→ Task goal: Only the lines from the top of the following listing through the line with "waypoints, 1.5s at" belong in your answer, exactly as written.

=====

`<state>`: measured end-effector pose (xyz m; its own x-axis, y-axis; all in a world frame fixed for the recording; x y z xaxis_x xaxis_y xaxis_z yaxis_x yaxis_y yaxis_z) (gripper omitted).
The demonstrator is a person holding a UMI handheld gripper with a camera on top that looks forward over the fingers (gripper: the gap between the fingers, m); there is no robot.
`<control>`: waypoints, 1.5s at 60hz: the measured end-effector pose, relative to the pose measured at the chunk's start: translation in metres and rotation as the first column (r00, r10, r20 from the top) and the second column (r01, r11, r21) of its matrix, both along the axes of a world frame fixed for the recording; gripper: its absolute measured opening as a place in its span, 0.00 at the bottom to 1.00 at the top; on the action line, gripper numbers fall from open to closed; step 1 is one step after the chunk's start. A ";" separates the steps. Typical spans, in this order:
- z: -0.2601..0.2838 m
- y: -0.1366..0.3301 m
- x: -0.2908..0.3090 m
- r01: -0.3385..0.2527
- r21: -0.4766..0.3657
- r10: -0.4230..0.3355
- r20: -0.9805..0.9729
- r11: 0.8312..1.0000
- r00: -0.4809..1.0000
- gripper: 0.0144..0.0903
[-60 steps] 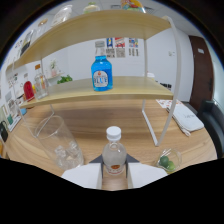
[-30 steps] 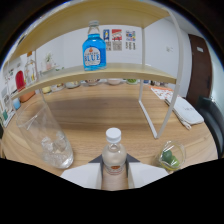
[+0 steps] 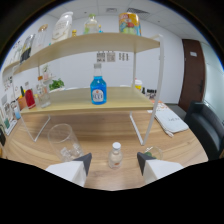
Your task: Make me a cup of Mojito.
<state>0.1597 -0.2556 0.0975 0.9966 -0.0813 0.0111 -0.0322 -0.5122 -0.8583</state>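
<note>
- My gripper [image 3: 114, 162] is open, fingers spread wide apart.
- A small clear bottle [image 3: 115, 156] with a white cap stands upright on the wooden table [image 3: 100, 130] between them, gaps either side.
- Near left stands an empty clear glass [image 3: 64, 142].
- Near right, something green, possibly mint [image 3: 151, 152].
- Farther back, a blue bottle [image 3: 98, 90] stands on a shelf [image 3: 75, 105].

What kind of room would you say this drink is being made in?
Probably an office corner set up as a drinks station: a wooden shelf rack holding bottles, a dark door, and papers pinned on the white wall.
</note>
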 end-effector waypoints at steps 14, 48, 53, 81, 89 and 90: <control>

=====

→ Reply to the task:
`<state>`: measured end-effector pose (xyz m; its own x-axis, y-axis; all in a world frame fixed for the recording; x y z xaxis_x xaxis_y xaxis_z yaxis_x yaxis_y yaxis_z) (gripper omitted).
The demonstrator is a person holding a UMI handheld gripper with a camera on top that looks forward over the fingers (gripper: the gap between the fingers, m); there is no robot.
`<control>`: waypoints, 1.5s at 60hz: the measured end-effector pose, relative to the pose measured at the chunk's start: translation in metres and rotation as the first column (r00, r10, r20 from the top) and the second column (r01, r11, r21) of its matrix, both along the axes of a world frame fixed for the recording; gripper: its absolute measured opening as a place in its span, 0.00 at the bottom to 1.00 at the top; on the action line, gripper numbers fall from open to closed; step 1 is one step after the chunk's start. A ";" separates the steps. Typical spans, in this order:

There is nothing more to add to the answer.